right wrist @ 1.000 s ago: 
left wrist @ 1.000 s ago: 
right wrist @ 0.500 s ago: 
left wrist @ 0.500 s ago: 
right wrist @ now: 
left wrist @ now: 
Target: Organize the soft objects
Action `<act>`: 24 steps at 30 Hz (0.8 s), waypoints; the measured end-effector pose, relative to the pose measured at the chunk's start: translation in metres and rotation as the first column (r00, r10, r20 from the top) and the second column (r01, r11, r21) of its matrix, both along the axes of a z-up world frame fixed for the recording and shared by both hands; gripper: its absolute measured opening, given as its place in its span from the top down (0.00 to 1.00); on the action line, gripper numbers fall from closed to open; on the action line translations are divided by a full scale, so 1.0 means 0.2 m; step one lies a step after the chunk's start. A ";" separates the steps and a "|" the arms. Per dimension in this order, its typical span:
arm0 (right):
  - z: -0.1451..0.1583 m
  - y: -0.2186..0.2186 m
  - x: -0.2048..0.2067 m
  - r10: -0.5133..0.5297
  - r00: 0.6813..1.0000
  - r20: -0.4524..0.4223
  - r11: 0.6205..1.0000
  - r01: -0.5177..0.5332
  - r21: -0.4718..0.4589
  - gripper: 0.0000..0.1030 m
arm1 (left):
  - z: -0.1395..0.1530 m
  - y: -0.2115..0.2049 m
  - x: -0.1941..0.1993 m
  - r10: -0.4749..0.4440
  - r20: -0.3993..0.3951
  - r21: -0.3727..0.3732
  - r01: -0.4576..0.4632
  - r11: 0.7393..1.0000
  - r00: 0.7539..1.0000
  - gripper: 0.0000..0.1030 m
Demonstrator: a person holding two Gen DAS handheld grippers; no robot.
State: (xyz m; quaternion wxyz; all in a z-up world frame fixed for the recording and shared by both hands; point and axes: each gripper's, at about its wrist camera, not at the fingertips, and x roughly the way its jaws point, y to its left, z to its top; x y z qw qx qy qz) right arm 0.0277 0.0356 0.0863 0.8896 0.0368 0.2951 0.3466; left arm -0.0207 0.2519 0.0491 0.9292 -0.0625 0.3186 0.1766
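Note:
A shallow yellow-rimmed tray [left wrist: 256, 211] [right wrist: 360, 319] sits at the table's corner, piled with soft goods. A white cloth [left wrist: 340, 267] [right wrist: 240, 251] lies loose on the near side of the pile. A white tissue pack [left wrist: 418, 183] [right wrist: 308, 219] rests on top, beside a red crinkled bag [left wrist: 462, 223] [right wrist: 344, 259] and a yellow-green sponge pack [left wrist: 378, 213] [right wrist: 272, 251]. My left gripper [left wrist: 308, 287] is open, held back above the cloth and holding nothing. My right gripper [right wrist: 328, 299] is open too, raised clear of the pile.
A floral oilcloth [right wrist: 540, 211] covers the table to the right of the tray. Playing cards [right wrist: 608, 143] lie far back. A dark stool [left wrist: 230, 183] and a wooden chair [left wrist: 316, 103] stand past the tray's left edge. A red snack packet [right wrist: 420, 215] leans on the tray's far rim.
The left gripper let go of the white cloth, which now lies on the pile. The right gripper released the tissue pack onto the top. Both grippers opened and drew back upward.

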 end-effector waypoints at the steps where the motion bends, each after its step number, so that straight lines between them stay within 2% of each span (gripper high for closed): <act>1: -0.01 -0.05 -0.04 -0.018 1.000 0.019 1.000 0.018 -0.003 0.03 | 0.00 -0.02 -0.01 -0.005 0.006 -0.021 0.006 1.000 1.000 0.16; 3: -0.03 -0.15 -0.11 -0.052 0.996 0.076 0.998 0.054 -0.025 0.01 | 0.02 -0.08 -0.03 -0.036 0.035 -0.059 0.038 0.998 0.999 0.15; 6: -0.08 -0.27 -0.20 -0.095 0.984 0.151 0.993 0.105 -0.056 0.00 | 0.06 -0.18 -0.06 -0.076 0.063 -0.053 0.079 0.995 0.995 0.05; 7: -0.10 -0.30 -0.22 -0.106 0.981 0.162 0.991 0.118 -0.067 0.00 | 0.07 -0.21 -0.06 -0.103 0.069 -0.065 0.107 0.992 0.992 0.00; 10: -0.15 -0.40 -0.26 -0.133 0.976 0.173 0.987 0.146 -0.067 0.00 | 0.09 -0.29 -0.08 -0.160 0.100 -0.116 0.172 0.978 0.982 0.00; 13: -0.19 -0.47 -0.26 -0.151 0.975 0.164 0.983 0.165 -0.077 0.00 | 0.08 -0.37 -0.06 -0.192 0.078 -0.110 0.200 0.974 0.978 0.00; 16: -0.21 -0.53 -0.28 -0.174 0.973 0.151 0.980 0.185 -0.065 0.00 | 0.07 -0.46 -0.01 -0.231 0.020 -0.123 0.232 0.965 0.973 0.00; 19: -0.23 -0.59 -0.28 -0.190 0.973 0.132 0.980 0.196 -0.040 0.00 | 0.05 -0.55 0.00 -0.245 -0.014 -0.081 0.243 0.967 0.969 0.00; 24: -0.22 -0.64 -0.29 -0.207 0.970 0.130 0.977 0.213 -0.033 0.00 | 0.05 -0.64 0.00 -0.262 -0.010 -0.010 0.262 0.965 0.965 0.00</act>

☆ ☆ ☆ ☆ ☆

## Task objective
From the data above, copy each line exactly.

## Response
right wrist @ 1.000 s ago: 
left wrist @ 1.000 s ago: 
right wrist @ 0.500 s ago: 
left wrist @ 0.500 s ago: 
right wrist @ now: 
left wrist @ now: 
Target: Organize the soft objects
Action `<act>`: 24 steps at 30 Hz (0.8 s), waypoints; the measured end-effector pose, relative to the pose measured at the chunk's start: translation in metres and rotation as the first column (r00, r10, r20 from the top) and the second column (r01, r11, r21) of its matrix, both along the axes of a z-up world frame fixed for the recording and shared by both hands; gripper: its absolute measured opening, given as its place in its span from the top down (0.00 to 1.00); on the action line, gripper numbers fall from closed to open; on the action line translations are divided by a full scale, so 1.0 means 0.2 m; step one lies a step after the chunk's start. A ";" separates the steps and a "|" the arms. Per dimension in this order, its typical span:
arm0 (right):
  - z: -0.1451..0.1583 m
  - y: -0.2186..0.2186 m
  - x: -0.2048..0.2067 m
  - r10: -0.5133..0.5297
  - r00: 0.6813..1.0000
  - r20: -0.4524..0.4223
  - r11: 0.6205..1.0000
  - r01: -0.5177..0.5332
  - r21: -0.4718..0.4589
  - gripper: 0.0000..0.1030 m
arm1 (left):
  - z: -0.1395..0.1530 m
  - y: -0.2115..0.2049 m
  - x: -0.1941..0.1993 m
  - r10: -0.4749..0.4440
  - r20: -0.3993..0.3951
  - r21: -0.3727..0.3732
  - r01: -0.4576..0.4632
  - r11: 0.7393..1.0000
  - r00: 0.7539..1.0000
  - gripper: 0.0000..0.1030 m
Demonstrator: a person holding two Gen DAS handheld grippers; no robot.
State: (xyz m; quaternion wxyz; all in a z-up world frame fixed for the recording and shared by both hands; point and axes: each gripper's, at about its wrist camera, not at the fingertips, and x roughly the way its jaws point, y to its left, z to its top; x y z qw qx qy qz) right arm 0.0277 0.0356 0.0863 0.8896 0.0368 0.2951 0.3466; left arm -0.0207 0.2519 0.0491 0.9292 -0.0625 0.3186 0.1766
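Note:
A shallow yellow-rimmed tray [left wrist: 256, 211] [right wrist: 360, 319] sits at the table's corner, piled with soft goods. A white cloth [left wrist: 340, 267] [right wrist: 240, 251] lies loose on the near side of the pile. A white tissue pack [left wrist: 418, 183] [right wrist: 308, 219] rests on top, beside a red crinkled bag [left wrist: 462, 223] [right wrist: 344, 259] and a yellow-green sponge pack [left wrist: 378, 213] [right wrist: 272, 251]. My left gripper [left wrist: 308, 287] is open, held back above the cloth and holding nothing. My right gripper [right wrist: 328, 299] is open too, raised clear of the pile.
A floral oilcloth [right wrist: 540, 211] covers the table to the right of the tray. Playing cards [right wrist: 608, 143] lie far back. A dark stool [left wrist: 230, 183] and a wooden chair [left wrist: 316, 103] stand past the tray's left edge. A red snack packet [right wrist: 420, 215] leans on the tray's far rim.
The left gripper let go of the white cloth, which now lies on the pile. The right gripper released the tissue pack onto the top. Both grippers opened and drew back upward.
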
 end-effector waypoints at the steps where the motion bends, each after its step number, so that straight lines between them stay within 2% of each span (gripper high for closed): <act>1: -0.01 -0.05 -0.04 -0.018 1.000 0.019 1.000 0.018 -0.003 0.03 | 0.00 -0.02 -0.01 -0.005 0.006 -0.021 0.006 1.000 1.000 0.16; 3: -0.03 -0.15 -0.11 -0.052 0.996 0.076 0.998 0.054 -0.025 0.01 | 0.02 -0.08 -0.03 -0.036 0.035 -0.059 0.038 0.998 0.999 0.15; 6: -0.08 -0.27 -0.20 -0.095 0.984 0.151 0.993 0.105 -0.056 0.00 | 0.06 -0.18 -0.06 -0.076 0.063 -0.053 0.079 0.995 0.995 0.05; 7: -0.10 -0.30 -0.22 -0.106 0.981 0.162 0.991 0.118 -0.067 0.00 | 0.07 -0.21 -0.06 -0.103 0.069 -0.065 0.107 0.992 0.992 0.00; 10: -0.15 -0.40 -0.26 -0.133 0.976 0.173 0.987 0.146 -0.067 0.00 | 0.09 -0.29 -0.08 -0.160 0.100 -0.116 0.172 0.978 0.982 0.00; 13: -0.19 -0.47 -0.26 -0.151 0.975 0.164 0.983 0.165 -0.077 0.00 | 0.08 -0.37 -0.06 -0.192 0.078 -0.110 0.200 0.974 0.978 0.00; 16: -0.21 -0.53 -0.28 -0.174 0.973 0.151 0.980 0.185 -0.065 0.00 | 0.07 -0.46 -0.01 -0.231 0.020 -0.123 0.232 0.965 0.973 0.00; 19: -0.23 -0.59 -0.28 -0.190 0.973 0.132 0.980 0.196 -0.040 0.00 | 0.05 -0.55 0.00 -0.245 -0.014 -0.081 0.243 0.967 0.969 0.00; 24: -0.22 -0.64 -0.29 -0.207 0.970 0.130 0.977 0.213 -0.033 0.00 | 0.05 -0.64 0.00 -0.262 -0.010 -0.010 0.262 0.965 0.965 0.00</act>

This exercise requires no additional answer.